■ What is required:
Two lines mark the range in the entries below: the one holding "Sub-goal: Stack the" and the one holding "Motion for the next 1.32". Set down those two and all lines between them, exactly.

■ Raw data:
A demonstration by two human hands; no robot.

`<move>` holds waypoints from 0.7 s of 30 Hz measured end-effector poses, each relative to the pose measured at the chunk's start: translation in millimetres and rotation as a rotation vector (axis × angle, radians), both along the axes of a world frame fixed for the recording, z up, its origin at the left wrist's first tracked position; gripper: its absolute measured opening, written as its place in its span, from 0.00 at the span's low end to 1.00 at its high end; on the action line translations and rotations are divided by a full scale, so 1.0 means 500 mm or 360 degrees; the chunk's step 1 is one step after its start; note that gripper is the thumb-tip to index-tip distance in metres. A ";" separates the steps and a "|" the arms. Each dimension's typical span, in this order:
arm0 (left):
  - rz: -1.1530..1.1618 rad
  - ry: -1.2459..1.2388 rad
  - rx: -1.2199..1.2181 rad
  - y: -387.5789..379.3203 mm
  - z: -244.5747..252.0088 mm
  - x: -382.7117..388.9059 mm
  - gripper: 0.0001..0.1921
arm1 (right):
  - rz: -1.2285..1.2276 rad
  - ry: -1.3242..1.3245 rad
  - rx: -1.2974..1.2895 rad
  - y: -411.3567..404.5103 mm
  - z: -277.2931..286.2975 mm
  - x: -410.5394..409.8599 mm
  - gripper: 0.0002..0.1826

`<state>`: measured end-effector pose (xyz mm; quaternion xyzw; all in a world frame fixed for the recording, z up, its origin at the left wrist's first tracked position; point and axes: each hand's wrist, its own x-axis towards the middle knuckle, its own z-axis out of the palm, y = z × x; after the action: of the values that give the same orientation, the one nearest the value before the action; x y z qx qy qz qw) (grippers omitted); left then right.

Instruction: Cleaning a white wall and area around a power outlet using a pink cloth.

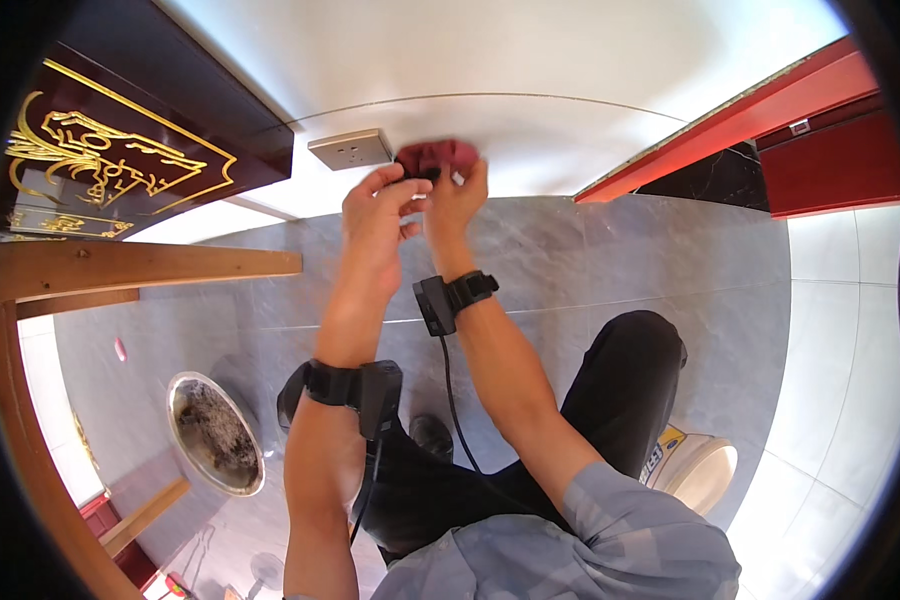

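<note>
A crumpled dark red cloth, blurred, is against the lower white wall, just right of a wall socket. My right hand grips the cloth from below, its fingers partly hidden by it. Close beside it on the left is my left hand, thumb and fingers bent at the cloth's lower left edge. A small dark patch shows between those fingertips; blur hides whether they pinch it. Each forearm wears a black strapped device with a cable, one on the left and one on the right.
A metal basin with murky, foamy water stands on the grey tiled floor at left. Behind my right knee is a white bucket. A dark cabinet with gold decoration and a wooden beam jut in at left; a red door frame borders the right.
</note>
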<state>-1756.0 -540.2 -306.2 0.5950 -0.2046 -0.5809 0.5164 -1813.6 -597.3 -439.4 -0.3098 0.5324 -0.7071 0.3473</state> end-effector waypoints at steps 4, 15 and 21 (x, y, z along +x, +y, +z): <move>0.0258 0.0006 0.0085 0.004 0.001 -0.010 0.24 | 0.0201 -0.0262 0.0503 -0.005 -0.108 -0.005 0.09; 0.0507 -0.0219 -0.0030 -0.019 -0.042 0.016 0.16 | 0.0275 -0.0109 -0.0233 -0.013 0.096 0.039 0.08; 0.0138 -0.0457 0.0191 -0.033 -0.139 -0.011 0.25 | 0.0229 0.0276 0.0516 0.008 -0.102 0.054 0.07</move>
<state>-1761.4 -556.7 -375.6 0.7100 -0.2155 -0.4781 0.4700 -1786.7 -593.4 -490.2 -0.3469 0.6436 -0.5561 0.3951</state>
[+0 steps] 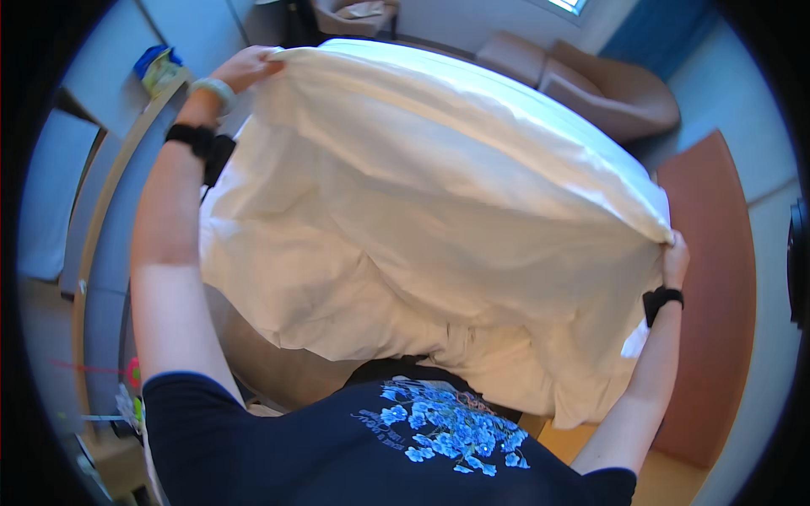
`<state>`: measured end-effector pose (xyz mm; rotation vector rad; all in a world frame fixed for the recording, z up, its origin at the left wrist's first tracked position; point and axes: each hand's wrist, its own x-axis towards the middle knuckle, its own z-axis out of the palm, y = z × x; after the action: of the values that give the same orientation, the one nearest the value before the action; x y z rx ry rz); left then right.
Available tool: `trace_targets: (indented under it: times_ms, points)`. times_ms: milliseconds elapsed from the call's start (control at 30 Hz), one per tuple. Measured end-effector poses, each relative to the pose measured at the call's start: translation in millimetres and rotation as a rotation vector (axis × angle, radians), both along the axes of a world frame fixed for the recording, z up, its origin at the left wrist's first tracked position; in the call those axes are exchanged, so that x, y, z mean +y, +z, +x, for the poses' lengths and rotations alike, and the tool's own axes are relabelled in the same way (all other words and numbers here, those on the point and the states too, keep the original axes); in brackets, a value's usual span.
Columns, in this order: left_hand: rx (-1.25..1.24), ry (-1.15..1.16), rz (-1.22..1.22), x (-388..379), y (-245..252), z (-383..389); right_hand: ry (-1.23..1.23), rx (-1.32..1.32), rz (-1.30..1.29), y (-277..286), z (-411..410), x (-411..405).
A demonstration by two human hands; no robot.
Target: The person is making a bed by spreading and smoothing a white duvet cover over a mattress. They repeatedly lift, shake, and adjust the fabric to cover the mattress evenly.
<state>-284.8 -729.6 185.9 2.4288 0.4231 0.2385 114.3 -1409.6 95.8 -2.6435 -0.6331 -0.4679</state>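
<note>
Both my arms are spread wide, with a large white cloth [443,190], like a sheet or duvet cover, stretched between them. At the upper left, my left hand [256,66] grips one corner of it. My right hand [676,256] holds the opposite corner at the right, lower in the picture. The cloth hangs in loose folds towards my body and hides most of what lies under it. Beyond its far edge shows a bright white strip of a bed [506,88]. Black straps are around both my wrists, and a pale band is on the left one.
A reddish-brown headboard [709,297] stands at the right. Beyond the bed are a brown armchair [607,95] and another chair [348,22]. A long wood-edged counter [95,234] runs down the left, with a blue and yellow packet [158,68] at its far end.
</note>
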Motion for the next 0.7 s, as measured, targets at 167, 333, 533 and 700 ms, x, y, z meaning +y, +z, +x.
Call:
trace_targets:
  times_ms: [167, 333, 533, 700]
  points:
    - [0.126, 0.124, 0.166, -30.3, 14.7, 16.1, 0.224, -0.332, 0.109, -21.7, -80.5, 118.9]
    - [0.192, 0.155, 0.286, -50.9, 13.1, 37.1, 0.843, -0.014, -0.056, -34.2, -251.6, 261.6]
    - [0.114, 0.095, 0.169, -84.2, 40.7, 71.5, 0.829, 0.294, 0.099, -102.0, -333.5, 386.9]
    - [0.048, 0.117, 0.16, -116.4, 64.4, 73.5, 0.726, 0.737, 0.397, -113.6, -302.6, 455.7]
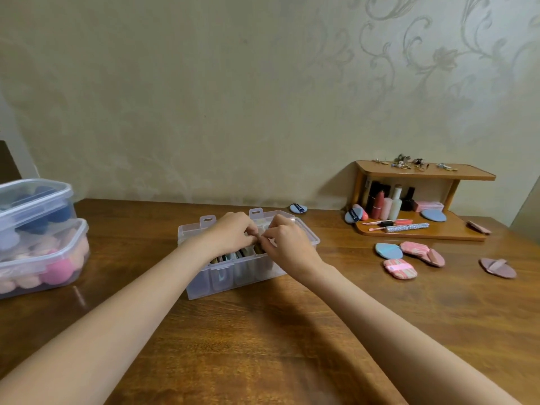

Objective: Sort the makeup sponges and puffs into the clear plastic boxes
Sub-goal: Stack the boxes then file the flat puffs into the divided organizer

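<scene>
From my remote feed, the left hand (pixel 230 233) and right hand (pixel 287 244) meet, fingers curled, inside the clear divided box (pixel 233 276) mid-table; I cannot tell what they pinch. Loose puffs (pixel 409 255) lie to the right, filled sponge boxes (pixel 38 244) to the left.

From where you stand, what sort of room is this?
Probably a bedroom or dressing corner at home: patterned wallpaper, a wooden table, and a small wooden shelf holding cosmetics.

Fingers (pixel 257 233) hide box (pixel 204 283) contents; left tubs (pixel 43 258) cut off.
</scene>
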Motion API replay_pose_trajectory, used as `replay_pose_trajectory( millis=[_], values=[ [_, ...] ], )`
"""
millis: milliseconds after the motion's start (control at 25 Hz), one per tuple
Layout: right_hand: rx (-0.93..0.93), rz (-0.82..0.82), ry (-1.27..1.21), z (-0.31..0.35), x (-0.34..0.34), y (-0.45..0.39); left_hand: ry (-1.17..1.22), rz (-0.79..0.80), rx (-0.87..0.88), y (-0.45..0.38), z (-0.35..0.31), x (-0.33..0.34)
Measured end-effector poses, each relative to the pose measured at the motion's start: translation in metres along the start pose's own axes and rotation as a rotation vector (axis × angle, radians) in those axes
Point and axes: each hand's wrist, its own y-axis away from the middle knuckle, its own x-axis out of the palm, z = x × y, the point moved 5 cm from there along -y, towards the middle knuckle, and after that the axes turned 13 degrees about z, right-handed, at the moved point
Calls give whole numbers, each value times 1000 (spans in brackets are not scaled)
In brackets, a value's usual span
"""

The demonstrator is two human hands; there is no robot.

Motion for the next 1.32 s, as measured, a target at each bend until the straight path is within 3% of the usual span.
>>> replay_pose_trajectory(
  millis=[160, 280, 360, 440, 560, 720, 800, 960, 1040, 1200, 1320],
  values=[
    [2, 98, -250, -16, -22, -3, 67, 28, 43, -6, 4, -4],
    [187, -83, -350, -65, -49, -30, 54, 138, 129, -11, 2, -5],
    [358, -104, -293, -109, -44, -54, 31, 155, 158, -15, 1, -6],
    [457, 31, -177, -140, -19, -71, 44, 133, 165, -17, 2, -7],
    [419, 375, -95, -154, 27, -84, 22, 128, 177, -20, 3, -8],
    [449, 535, 186, -166, 42, -104, -30, 156, 188, -23, 1, -5],
    [370, 396, 191, -163, 37, -111, -46, 164, 193, -22, 1, -3],
    [406, -276, -210, -144, -43, -74, -66, 164, 175, -17, -10, 2],
    [328, -453, -323, -118, -76, -40, -47, 165, 140, -17, -19, 6],
    [117, -252, -184, -43, -61, 18, -65, 123, 57, -25, -35, 14],
    [60, -176, -10, -23, -46, 38, -24, 90, 5, -24, -40, 16]
  ],
)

■ Solution to this problem:
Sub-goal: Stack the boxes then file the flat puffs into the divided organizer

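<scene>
From my remote feed, the left hand (pixel 230 233) and right hand (pixel 287 244) meet, fingers curled, inside the clear divided box (pixel 233 276) mid-table; I cannot tell what they pinch. Loose puffs (pixel 409 255) lie to the right, filled sponge boxes (pixel 38 244) to the left.

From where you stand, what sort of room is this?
Probably a bedroom or dressing corner at home: patterned wallpaper, a wooden table, and a small wooden shelf holding cosmetics.

Fingers (pixel 257 233) hide box (pixel 204 283) contents; left tubs (pixel 43 258) cut off.
</scene>
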Motion API replay_pose_trajectory, used as `replay_pose_trajectory( millis=[_], values=[ [_, ...] ], )`
"""
millis: milliseconds after the motion's start (control at 25 Hz), one per tuple
Layout: right_hand: rx (-0.93..0.93), rz (-0.82..0.82), ry (-1.27..1.21), z (-0.31..0.35), x (-0.34..0.34), y (-0.45..0.39); left_hand: ry (-1.17..1.22), rz (-0.79..0.80), rx (-0.87..0.88), y (-0.45..0.38), z (-0.35..0.31), x (-0.33..0.34)
Measured end-effector poses, each relative to the pose measured at the motion's start: translation in metres along the start pose's own axes and rotation as a rotation vector (axis × angle, radians) in those axes
Point and axes: each hand's wrist, its own y-axis away from the middle knuckle, its own x-axis out of the palm, z = x × y, the point moved 5 cm from there along -y, towards the middle knuckle, and after that the axes turned 13 degrees about z, right-handed, at the moved point
Calls give whole numbers, each value times 1000 (spans in brackets are not scaled)
In brackets, a value's usual span
"""

The demonstrator is two human hands; there is no robot.

Motion for the next 1.32 s, as measured, a target at each bend until the straight path is within 3% of the usual span.

This output is now finished.